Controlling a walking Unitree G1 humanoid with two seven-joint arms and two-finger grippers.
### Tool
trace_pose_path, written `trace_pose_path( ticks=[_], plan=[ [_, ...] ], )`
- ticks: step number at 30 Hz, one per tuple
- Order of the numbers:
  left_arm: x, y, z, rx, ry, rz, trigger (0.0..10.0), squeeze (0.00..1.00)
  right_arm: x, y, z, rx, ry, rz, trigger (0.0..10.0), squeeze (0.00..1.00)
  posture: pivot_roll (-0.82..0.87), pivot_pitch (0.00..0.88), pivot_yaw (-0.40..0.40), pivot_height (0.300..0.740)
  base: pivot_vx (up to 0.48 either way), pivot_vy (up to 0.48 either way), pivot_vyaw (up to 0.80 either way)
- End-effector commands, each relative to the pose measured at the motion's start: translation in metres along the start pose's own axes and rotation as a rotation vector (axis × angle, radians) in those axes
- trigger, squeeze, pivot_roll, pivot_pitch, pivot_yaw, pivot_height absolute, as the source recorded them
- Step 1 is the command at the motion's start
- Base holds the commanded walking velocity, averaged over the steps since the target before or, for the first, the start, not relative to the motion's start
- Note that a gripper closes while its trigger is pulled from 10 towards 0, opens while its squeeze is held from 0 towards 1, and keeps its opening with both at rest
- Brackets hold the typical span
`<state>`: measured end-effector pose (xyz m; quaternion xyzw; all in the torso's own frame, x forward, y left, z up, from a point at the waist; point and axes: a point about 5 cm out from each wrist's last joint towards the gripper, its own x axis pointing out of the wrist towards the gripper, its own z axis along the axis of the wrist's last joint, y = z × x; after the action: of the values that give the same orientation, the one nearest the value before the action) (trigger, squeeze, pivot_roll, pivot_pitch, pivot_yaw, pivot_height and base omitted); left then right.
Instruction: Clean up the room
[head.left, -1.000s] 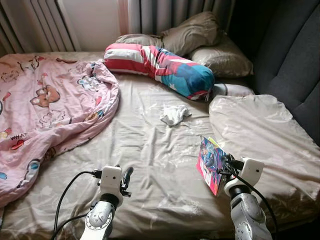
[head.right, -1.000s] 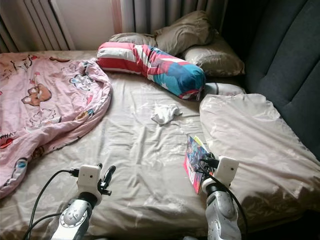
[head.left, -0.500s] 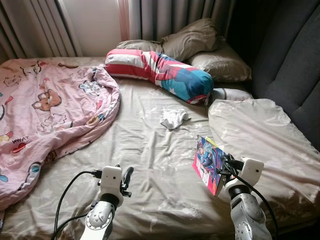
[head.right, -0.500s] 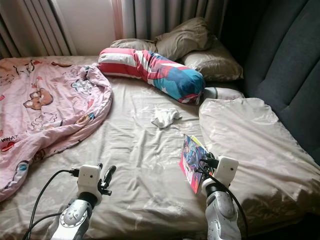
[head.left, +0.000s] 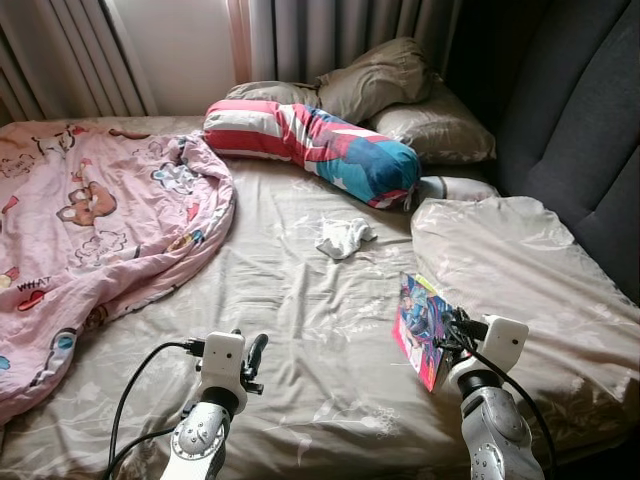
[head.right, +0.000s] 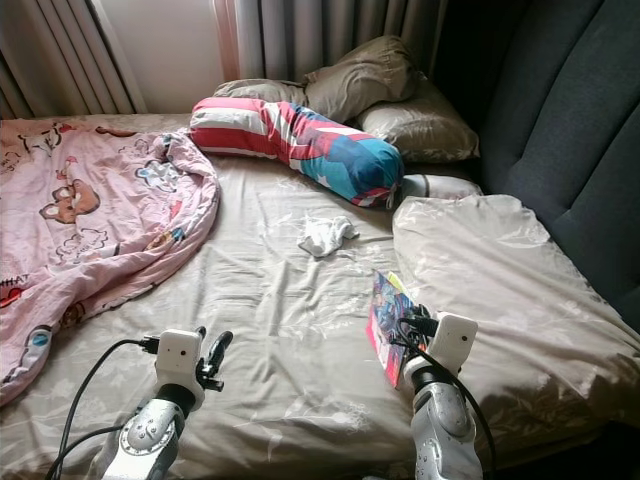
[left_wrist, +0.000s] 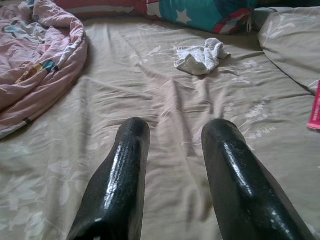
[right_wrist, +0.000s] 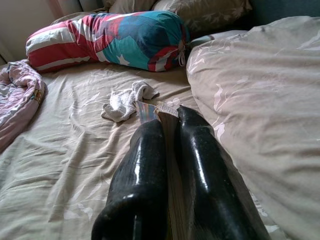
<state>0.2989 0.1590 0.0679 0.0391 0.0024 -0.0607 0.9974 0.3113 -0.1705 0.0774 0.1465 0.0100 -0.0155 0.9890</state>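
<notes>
the right gripper (head.left: 447, 335) at lower right is clamped on a colourful book (head.left: 419, 327), held upright on edge above the tan bed sheet (head.left: 300, 300) — its fingers (right_wrist: 145, 165) squeeze the thin book between them. the left gripper (head.left: 254, 356) at lower left hovers with fingers parted, holding nothing. a crumpled white cloth (head.left: 344, 238) lies mid-frame. a pink blanket (head.left: 90, 220) bunches at left — a striped bolster (head.left: 310, 145) and tan pillows (head.left: 400, 95) sit at the top.
</notes>
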Motion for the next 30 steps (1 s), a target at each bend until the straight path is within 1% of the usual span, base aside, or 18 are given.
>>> trace_pose_path(
  ticks=[1,15,30],
  plan=[
    [-0.0010,-0.0005,-0.0008,0.002,0.007,-0.005,10.0,0.00,-0.0005,-0.0008,0.0042,0.001,-0.029,0.002,10.0,0.00,-0.06,0.172,-0.043,0.643,0.349,0.000,0.00],
    [-0.0008,-0.0008,-0.0003,0.000,0.002,-0.005,10.0,0.00,-0.0003,-0.0008,0.0039,0.001,-0.029,0.001,10.0,0.00,-0.06,0.172,-0.042,0.643,0.381,0.000,0.00],
    [-0.0009,-0.0010,-0.0002,0.001,0.001,-0.007,10.0,0.00,-0.0003,-0.0006,0.0039,0.003,-0.029,0.002,10.0,0.00,-0.06,0.173,-0.043,0.643,0.426,0.000,0.00]
  ],
)
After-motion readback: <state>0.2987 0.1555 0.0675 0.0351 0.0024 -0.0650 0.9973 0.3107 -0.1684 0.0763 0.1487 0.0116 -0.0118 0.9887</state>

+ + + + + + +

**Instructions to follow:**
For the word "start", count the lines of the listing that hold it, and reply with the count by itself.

**Completed exercise:**
3